Publicado em: 8 de setembro de 2022
Gabriel Casoni
Gabriel Casoni, de São Paulo (SP), é professor de sociologia, mestre em História Econômica pela USP e faz parte da coordenação nacional da Resistência, corrente interna do PSOL.
Gabriel Casoni
Gabriel Casoni
Gabriel Casoni, de São Paulo (SP), é professor de sociologia, mestre em História Econômica pela USP e faz parte da coordenação nacional da Resistência, corrente interna do PSOL.
Não “flopou”. Bolsonaro levou muita gente às ruas ontem* — é inegável. Demonstrou força num ato que foi preparado por meses e financiado com dinheiro público. A rigor, o ato oficial do 07 de setembro foi sequestrado, convertendo-se num enorme comício eleitoral. Agora será preciso acompanhar seus eventuais impactos eleitorais, que não necessariamente serão positivos para Bolsonaro – é preciso observar as próximas pesquisas.
Ficou demonstrado que o fascismo brasileiro segue com capacidade de mobilização de massas e que Bolsonaro não abandonará a contestação golpista do resultado das urnas, se perder as eleições. Esse fator, de enorme gravidade, deve perdurar para além das eleições desse ano.
Há um debate se a esquerda tem hoje menor capacidade de mobilização que a extrema direita. Avalio que não é possível essa comparação imediata de potencial de mobilização porque Lula e a direção do PT em nenhum momento, nos últimos anos, se jogaram de forma contundente e organizada para a construção de um ato nacional. A mobilização de massas nas ruas, diferentemente do bolsonarismo, ocupa um lugar secundário na estratégia petista.
Se Lula e o PT, à semelhança do que fez Bolsonaro, passassem meses construindo um grande ato popular, convocando ele todo santo dia (explicando sua importância às massas), com deputados e lideranças da esquerda (PSOL, PCdoB etc.) se somando nesse esforço, com sindicatos e movimentos sociais (movimento negro, feminista, LGBT, sem terra, sem teto etc.) empenhados nessa tarefa comum, não poderíamos levar tanto ou mais gente que o bolsonarismo levou ontem às ruas?

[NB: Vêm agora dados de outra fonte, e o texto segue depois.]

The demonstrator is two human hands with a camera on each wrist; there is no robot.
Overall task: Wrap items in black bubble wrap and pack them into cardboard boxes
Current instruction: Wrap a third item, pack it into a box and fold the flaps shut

Acredito que, no mínimo, a esquerda poderia ser tão grande quanto. Por exemplo, O “Ele Não” puxado pelo movimento de mulheres, em 2018, foi maior que o 07 de setembro bolsonarista nesse ano eleitoral. Mas não sabemos ao certo o potencial real de mobilização à esquerda, porque não houve o acionamento dessa linha estratégica por parte da principal direção política da classe trabalhadora, nem ano passado, nem nesse ano.
A campanha Lula trabalha exclusivamente para garantir a vitória eleitoral. E, de fato, mesmo sem medir forças nas ruas, é possível vencer nas urnas, talvez já no 1o turno. Pela razão de que Bolsonaro tem uma rejeição popular majoritária no país e de que Lula está consideravelmente à frente dele nas preferências de voto. A maioria do povo quer tirar Bolsonaro do poder votando no petista. A vitória eleitoral, a eleição de Lula, é fundamental. Mas enquanto não derrotarmos o fascismo nas ruas (isto é, no enfrentamento direto), o perigo estratégico seguirá posto com toda gravidade.
Para o dia 10 de setembro, esse sábado, está sendo convocado atos da esquerda em resposta ao dia 07 bolsonarista. Boulos e o PSOL estão empenhados na convocação dele. Infelizmente, até agora, a campanha de Lula não está convocando o ato, mas ainda há tempo. Mesmo que sejamos menores no dia 10, em função da convocação de última hora e de outros fatores, tem grande importação a mobilização, seja para impulsionar a campanha Lula, seja para acumular forças contra qualquer tentativa golpista. É preciso mostrar que as ruas não são do fascismo bolsonarista.
* Segundo pesquisadores da USP (por meio de fotos áreas e cálculo por computador) foram 33 mil pessoal na Paulista e 65 mil em Copacabana (em Brasília não houve medição mais científica, mas arrisco dizer que foram por volta de 60 mil).